- _EXERCISE DIRECTIONS_
The whole listing, pictures aside, should be reproduced exactly.
Start of THE DATA
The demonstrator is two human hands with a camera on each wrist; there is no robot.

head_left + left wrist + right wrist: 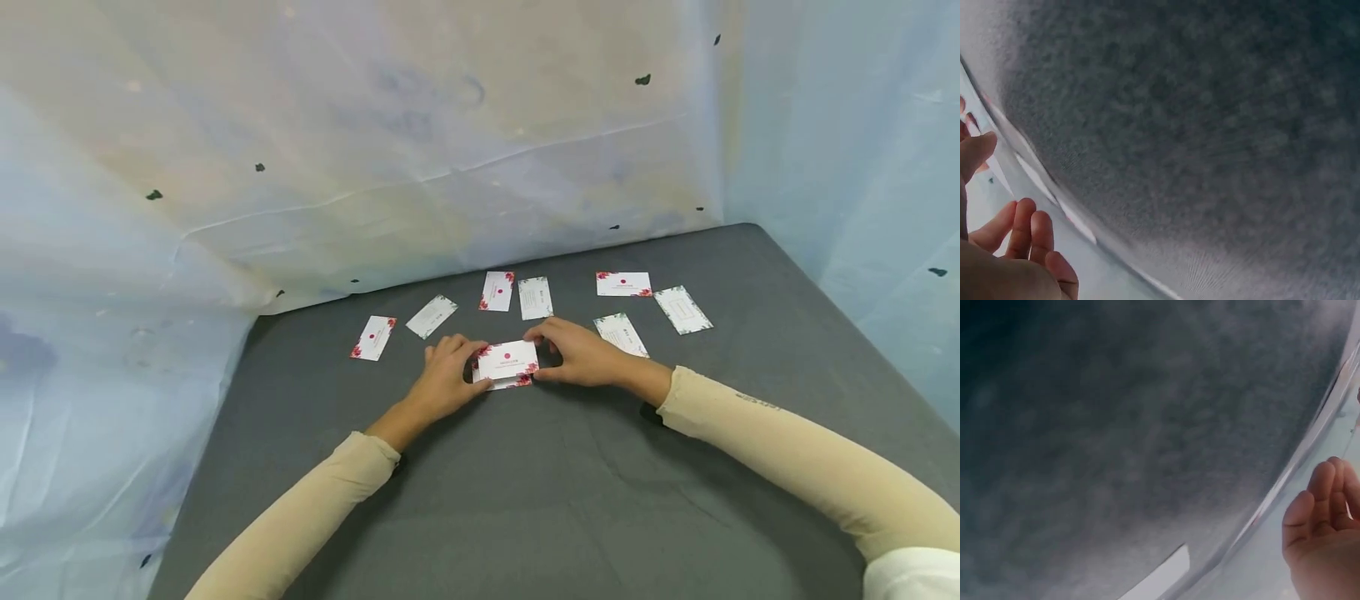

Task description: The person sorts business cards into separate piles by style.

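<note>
Farthest left, the gray table (450,500) was bordered by a pale patterned sheet (90,358), by which its far and right sides were also backed. Near the table's far left, a first red-flowered card (372,337) was set at a slant, followed by a first leaf-cornered card (432,317) tilted more strongly. Nearer the viewer, the left hand (442,377), extended from a beige left sleeve (292,525), was closed narrowly on the left end of the upper card (507,358), which was pinched between thumb and forefinger. The upper card was held near the middle of the table, over the lower card (513,382), whose near edge was left exposed; whether the two were touching could not be told. Beyond them, a second red-flowered card (497,291) and a second leaf-cornered card (536,298) were placed side by side, apart. The upper card's right end was likewise pinched by thumb and fingers of the right hand (581,354), behind which a beige right sleeve (795,450) was seen. Just past that hand, a third leaf-cornered card (621,333) was laid at an angle, with a third red-flowered card (624,284) placed beyond it. Farthest right, a fourth leaf-cornered card (682,310) was laid obliquely.
</note>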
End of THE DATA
- _ANSWER FOR THE TASK_
The demonstrator is two human hands with a camera on each wrist; there is no robot.

head_left + left wrist + right wrist: 

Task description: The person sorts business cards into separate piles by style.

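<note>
Farthest left, the gray table (450,500) was bordered by a pale patterned sheet (90,358), by which its far and right sides were also backed. Near the table's far left, a first red-flowered card (372,337) was set at a slant, followed by a first leaf-cornered card (432,317) tilted more strongly. Nearer the viewer, the left hand (442,377), extended from a beige left sleeve (292,525), was closed narrowly on the left end of the upper card (507,358), which was pinched between thumb and forefinger. The upper card was held near the middle of the table, over the lower card (513,382), whose near edge was left exposed; whether the two were touching could not be told. Beyond them, a second red-flowered card (497,291) and a second leaf-cornered card (536,298) were placed side by side, apart. The upper card's right end was likewise pinched by thumb and fingers of the right hand (581,354), behind which a beige right sleeve (795,450) was seen. Just past that hand, a third leaf-cornered card (621,333) was laid at an angle, with a third red-flowered card (624,284) placed beyond it. Farthest right, a fourth leaf-cornered card (682,310) was laid obliquely.
</note>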

Nothing further is needed for the exercise.